A real-time, synchronous drawing program by Dan Lynch

UC Berkeley CS 260 homework assignment

This application allows users to draw vector graphics and import images, all while sharing data over a network with collaborative members. The project was written in C++ using BSD sockets, POSIX threads, and OpenFrameworks.

Platform and Implementation

About 3500 lines of C++, using one add-on library from OpenFrameworks, the OSXFileDialog, which is used to open a file browser. All the multi-threading done using POSIX threads library, and the socket programming done using BSD sockets library. All this with an accompanying defined networking protocol to represent every interaction and tool.

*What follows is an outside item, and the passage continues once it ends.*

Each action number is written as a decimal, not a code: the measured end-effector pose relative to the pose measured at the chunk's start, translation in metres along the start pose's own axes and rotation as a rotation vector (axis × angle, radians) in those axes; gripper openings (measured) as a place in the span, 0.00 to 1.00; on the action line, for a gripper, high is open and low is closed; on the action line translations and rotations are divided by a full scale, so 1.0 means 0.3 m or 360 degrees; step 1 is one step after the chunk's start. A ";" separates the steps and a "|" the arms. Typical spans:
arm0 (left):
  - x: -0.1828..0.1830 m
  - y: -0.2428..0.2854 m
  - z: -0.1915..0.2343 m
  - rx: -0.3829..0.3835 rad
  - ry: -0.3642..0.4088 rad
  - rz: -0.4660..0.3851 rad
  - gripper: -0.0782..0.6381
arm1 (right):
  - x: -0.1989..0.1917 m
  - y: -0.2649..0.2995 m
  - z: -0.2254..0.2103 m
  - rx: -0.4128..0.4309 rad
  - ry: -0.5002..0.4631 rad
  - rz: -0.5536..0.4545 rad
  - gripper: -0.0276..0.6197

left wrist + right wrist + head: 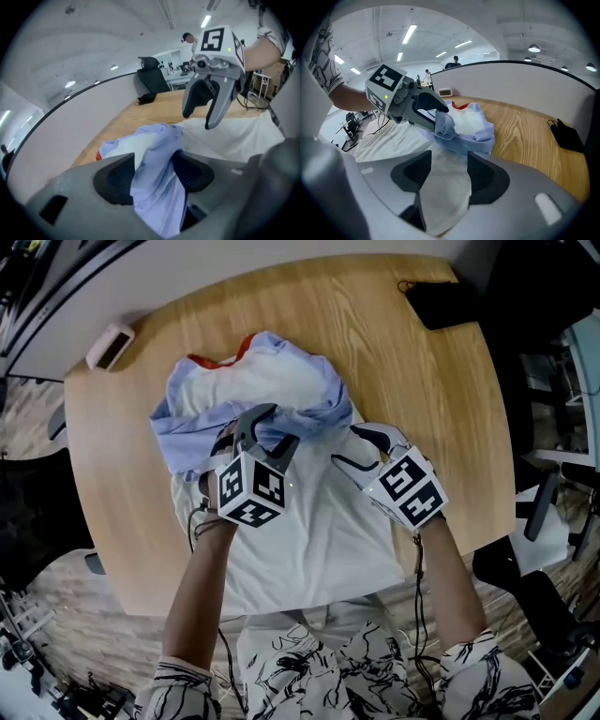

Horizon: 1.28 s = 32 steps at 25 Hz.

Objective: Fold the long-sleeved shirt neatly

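**A:** Left gripper [153, 176]: jaw state?

**B:** Jaws apart. A bunch of the shirt's blue fold [157, 192] fills the gap and touches both pads [112, 180], with no squeeze visible. The gripper is tilted down over the far half of the garment.

**A:** Right gripper [450, 174]?

**B:** Also spread. White cloth shows in the gap between its pads, and its own view shows it lying loose, not pinched. In the head view this gripper sits just to the right of the left one. Its tips are near the edge of the blue fold.

**A:** Position of the garment?

**B:** The long-sleeved shirt [309, 521] lies on the wooden table [441, 409]. The white body is spread flat, and its near hem hangs over the table edge towards the person. The blue fold is heaped across the far half. A red patch [211, 360] shows at the far rim of that heap.

**A:** Hands?

**B:** Both forearms are bare, with black-and-white patterned sleeves at the bottom of the head view.

**A:** Surroundings?

**B:** A small white device [111, 345] sits at the far left corner of the table. A black object [442, 304] with a thin cord sits at the far right corner. Both are well apart from the garment. A grey partition [525, 86] stands along the far side.
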<state>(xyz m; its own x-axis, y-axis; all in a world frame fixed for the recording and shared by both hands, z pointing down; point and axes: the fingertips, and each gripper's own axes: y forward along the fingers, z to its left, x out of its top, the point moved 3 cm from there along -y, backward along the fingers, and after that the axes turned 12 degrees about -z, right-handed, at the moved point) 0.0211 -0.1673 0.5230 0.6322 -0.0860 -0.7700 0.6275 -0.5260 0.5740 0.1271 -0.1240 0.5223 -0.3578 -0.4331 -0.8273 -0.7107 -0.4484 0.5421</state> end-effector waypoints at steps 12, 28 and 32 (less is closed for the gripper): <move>0.059 -0.305 -0.027 0.0335 -0.0327 -0.0164 0.53 | 0.009 -0.076 0.043 0.0157 -0.0127 0.0011 0.44; -0.325 -1.133 -0.394 0.0727 -0.0648 0.0023 0.58 | -0.269 -0.413 0.349 -0.0076 0.0128 0.0020 0.52; -0.399 -1.239 -0.506 0.0715 -0.0696 0.0015 0.58 | -0.396 -0.490 0.466 -0.0161 0.0185 0.0079 0.53</move>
<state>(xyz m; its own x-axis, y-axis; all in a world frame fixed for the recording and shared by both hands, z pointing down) -0.2190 0.1669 0.4441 0.3329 -0.3807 -0.8627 0.3106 -0.8195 0.4815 0.1895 0.1027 0.5203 -0.3143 -0.5418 -0.7795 -0.6269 -0.4981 0.5990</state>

To keep everything in sync, everything is represented as a packet, even if its a user on his/her own machine. Its all packets;)

To implement file transfers was probably the hardest task, mostly because everything was written from scratch. I defined a custom protocol that basically breaks packets up to less than the maximum TCP packet, and sends over a header packet with a sequence of packets containing the data. The reason I did this is for robustness. I tested it and verified its validity on images, mp3s, and even sending the program through the program itself (and it worked after the transfer).

User Interface

Floating Menu

When the user hits space bar, the floating menu pops up enabling the user to select tools near the cursor. The graphics are all original, and the GUI components are all custom C++ code for this project.

capture.gif - nlynch.com

Here is a general overview of the interface:

userinterface.png - nlynch.com

I learned a great deal about the integration of graphics, threading, and networking. I had a great time defining a protocol for processing commands, and in particular, the file transfer. Additionally, the syncing itself was hard at times, especially when getting into the semantics of the packets and when to store them on the history stack.

I also learned that I probably could have saved a lot of time had I used OpenFrameworks' threading and sockets add-ons. This was very time consuming to write in addition to the user interface and packet structures. In the end, it was well worth it though.